Work instruction
Set the entries down once more, exactly as they are worded.

☆ ☆ ☆ ☆ ☆

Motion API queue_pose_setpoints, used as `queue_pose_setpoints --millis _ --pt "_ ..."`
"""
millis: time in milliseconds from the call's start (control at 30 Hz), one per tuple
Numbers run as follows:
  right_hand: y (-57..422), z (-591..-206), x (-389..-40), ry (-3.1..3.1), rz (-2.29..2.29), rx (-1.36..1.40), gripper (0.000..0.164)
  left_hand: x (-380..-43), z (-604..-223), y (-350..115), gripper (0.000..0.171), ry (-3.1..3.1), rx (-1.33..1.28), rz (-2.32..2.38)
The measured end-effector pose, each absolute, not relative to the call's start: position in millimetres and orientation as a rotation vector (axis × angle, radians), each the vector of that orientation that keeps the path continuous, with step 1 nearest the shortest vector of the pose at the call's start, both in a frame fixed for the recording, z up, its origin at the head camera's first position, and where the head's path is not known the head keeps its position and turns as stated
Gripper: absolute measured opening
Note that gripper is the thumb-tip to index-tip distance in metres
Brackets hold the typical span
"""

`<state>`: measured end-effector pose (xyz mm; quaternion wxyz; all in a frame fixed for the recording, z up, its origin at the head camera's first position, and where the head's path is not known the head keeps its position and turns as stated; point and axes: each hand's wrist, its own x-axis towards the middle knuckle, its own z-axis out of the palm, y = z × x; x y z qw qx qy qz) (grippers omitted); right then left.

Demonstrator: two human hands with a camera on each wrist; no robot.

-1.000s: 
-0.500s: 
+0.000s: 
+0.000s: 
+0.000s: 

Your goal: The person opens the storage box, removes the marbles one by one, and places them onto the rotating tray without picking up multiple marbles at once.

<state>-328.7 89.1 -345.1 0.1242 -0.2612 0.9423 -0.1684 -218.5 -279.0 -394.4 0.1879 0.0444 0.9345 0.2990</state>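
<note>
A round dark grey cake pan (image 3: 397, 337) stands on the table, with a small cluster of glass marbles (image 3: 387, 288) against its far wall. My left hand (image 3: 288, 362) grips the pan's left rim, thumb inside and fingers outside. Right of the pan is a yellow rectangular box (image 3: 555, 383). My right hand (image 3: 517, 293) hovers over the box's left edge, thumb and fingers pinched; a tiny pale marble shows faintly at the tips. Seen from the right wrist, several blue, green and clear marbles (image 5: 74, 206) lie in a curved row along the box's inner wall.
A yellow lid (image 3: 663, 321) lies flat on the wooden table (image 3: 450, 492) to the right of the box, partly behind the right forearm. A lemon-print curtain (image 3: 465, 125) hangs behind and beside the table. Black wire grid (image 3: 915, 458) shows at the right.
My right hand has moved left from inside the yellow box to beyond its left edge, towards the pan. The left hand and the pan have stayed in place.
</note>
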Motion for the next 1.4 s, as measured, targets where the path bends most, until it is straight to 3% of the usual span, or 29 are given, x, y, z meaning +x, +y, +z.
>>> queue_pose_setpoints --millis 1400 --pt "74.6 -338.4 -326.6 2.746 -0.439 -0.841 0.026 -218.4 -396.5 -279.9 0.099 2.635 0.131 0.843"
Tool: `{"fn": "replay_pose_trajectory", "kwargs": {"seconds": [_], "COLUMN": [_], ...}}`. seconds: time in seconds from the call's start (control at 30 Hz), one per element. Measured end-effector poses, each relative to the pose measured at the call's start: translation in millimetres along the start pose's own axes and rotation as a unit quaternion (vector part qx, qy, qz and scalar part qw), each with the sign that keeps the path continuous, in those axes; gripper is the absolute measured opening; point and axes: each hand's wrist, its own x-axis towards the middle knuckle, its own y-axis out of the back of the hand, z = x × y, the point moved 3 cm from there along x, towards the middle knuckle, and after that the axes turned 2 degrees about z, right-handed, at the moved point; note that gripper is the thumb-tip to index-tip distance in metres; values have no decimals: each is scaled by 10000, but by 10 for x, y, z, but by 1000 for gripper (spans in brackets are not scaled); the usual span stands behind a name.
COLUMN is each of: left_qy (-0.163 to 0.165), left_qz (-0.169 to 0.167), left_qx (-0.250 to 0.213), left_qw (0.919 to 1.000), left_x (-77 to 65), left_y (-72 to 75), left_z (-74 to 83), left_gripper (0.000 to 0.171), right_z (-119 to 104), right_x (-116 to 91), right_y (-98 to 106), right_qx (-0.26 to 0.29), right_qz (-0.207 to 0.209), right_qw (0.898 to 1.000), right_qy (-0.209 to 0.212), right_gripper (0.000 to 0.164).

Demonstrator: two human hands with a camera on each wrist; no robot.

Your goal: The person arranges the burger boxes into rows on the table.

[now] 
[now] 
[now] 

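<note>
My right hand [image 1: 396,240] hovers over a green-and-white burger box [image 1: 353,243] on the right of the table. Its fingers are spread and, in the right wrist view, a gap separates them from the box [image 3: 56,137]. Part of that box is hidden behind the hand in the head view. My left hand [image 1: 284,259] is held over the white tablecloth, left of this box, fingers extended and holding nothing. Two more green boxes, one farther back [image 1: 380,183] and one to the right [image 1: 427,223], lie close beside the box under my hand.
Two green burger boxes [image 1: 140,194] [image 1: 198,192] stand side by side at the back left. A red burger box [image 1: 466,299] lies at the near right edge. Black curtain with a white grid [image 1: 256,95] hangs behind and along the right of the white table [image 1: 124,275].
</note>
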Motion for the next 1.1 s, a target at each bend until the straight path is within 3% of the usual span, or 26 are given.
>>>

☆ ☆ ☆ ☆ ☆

Output
Motion API queue_pose_setpoints, used as `queue_pose_setpoints --millis _ --pt "_ ..."`
"""
millis: time in milliseconds from the call's start (control at 30 Hz), one per tuple
Numbers run as follows:
  right_hand: y (-57..422), z (-591..-206), x (-389..-40), ry (-3.1..3.1), rz (-2.29..2.29), rx (-1.36..1.40), gripper (0.000..0.164)
  left_hand: x (-380..-43), z (-604..-223), y (-350..115), gripper (0.000..0.171), ry (-3.1..3.1), rx (-1.33..1.28), rz (-2.32..2.38)
The measured end-effector pose, each absolute, not relative to the call's start: position in millimetres and orientation as a rotation vector (axis × angle, radians), each the vector of that orientation that keeps the path continuous, with step 1 nearest the shortest vector of the pose at the call's start, both in a frame fixed for the recording, z up, its origin at the head camera's first position, and where the head's path is not known the head keeps its position and turns as stated
Gripper: absolute measured opening
Note that gripper is the thumb-tip to index-tip distance in metres
Brackets hold the typical span
"""

`<state>`: measured end-effector pose (xyz mm; quaternion wxyz; all in a frame fixed for the recording, z up, its origin at the head camera's first position, and where the head's path is not known the head keeps its position and turns as stated; point and axes: each hand's wrist, its own x-axis towards the middle knuckle, its own z-axis out of the palm, y = z × x; x y z qw qx qy qz) (grippers omitted); right then left.

Demonstrator: two human hands with a camera on each wrist; no robot.

-1.000s: 
-0.500s: 
+0.000s: 
+0.000s: 
+0.000s: 

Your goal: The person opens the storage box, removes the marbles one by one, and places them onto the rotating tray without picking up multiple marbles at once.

<state>-328.7 89.1 -345.1 0.1242 -0.2612 0.9423 -0.1684 -218.5 -279.0 -394.4 0.1879 0.0444 0.9345 0.2990</state>
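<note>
A round dark grey cake pan (image 3: 397, 337) stands on the table, with a small cluster of glass marbles (image 3: 387, 288) against its far wall. My left hand (image 3: 288, 362) grips the pan's left rim, thumb inside and fingers outside. Right of the pan is a yellow rectangular box (image 3: 555, 383). My right hand (image 3: 517, 293) hovers over the box's left edge, thumb and fingers pinched; a tiny pale marble shows faintly at the tips. Seen from the right wrist, several blue, green and clear marbles (image 5: 74, 206) lie in a curved row along the box's inner wall.
A yellow lid (image 3: 663, 321) lies flat on the wooden table (image 3: 450, 492) to the right of the box, partly behind the right forearm. A lemon-print curtain (image 3: 465, 125) hangs behind and beside the table. Black wire grid (image 3: 915, 458) shows at the right.
My right hand has moved left from inside the yellow box to beyond its left edge, towards the pan. The left hand and the pan have stayed in place.
</note>
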Motion for the next 1.4 s, as measured, targets where the path bends most, until it is straight to 3% of the usual span, or 29 are given, x, y, z meaning +x, +y, +z.
>>> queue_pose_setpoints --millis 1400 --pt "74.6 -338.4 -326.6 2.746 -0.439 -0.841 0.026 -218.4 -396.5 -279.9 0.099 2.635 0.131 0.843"
Tool: `{"fn": "replay_pose_trajectory", "kwargs": {"seconds": [_], "COLUMN": [_], ...}}`. seconds: time in seconds from the call's start (control at 30 Hz), one per element. Measured end-effector poses, each relative to the pose measured at the call's start: translation in millimetres along the start pose's own axes and rotation as a unit quaternion (vector part qx, qy, qz and scalar part qw), each with the sign that keeps the path continuous, in those axes; gripper is the absolute measured opening; point and axes: each hand's wrist, its own x-axis towards the middle knuckle, its own y-axis out of the back of the hand, z = x × y, the point moved 3 cm from there along x, towards the middle knuckle, and after that the axes turned 2 degrees about z, right-handed, at the moved point; note that gripper is the thumb-tip to index-tip distance in metres; values have no decimals: each is scaled by 10000, but by 10 for x, y, z, but by 1000 for gripper (spans in brackets are not scaled); the usual span stands behind a name.
COLUMN is each of: left_qy (-0.163 to 0.165), left_qz (-0.169 to 0.167), left_qx (-0.250 to 0.213), left_qw (0.919 to 1.000), left_x (-77 to 65), left_y (-72 to 75), left_z (-74 to 83), left_gripper (0.000 to 0.171), right_z (-119 to 104), right_x (-116 to 91), right_y (-98 to 106), right_qx (-0.26 to 0.29), right_qz (-0.207 to 0.209), right_qw (0.898 to 1.000), right_qy (-0.209 to 0.212), right_gripper (0.000 to 0.164).

Demonstrator: two human hands with a camera on each wrist; no robot.

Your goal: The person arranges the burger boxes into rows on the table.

[now] 
[now] 
[now] 

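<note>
My right hand [image 1: 396,240] hovers over a green-and-white burger box [image 1: 353,243] on the right of the table. Its fingers are spread and, in the right wrist view, a gap separates them from the box [image 3: 56,137]. Part of that box is hidden behind the hand in the head view. My left hand [image 1: 284,259] is held over the white tablecloth, left of this box, fingers extended and holding nothing. Two more green boxes, one farther back [image 1: 380,183] and one to the right [image 1: 427,223], lie close beside the box under my hand.
Two green burger boxes [image 1: 140,194] [image 1: 198,192] stand side by side at the back left. A red burger box [image 1: 466,299] lies at the near right edge. Black curtain with a white grid [image 1: 256,95] hangs behind and along the right of the white table [image 1: 124,275].
</note>
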Motion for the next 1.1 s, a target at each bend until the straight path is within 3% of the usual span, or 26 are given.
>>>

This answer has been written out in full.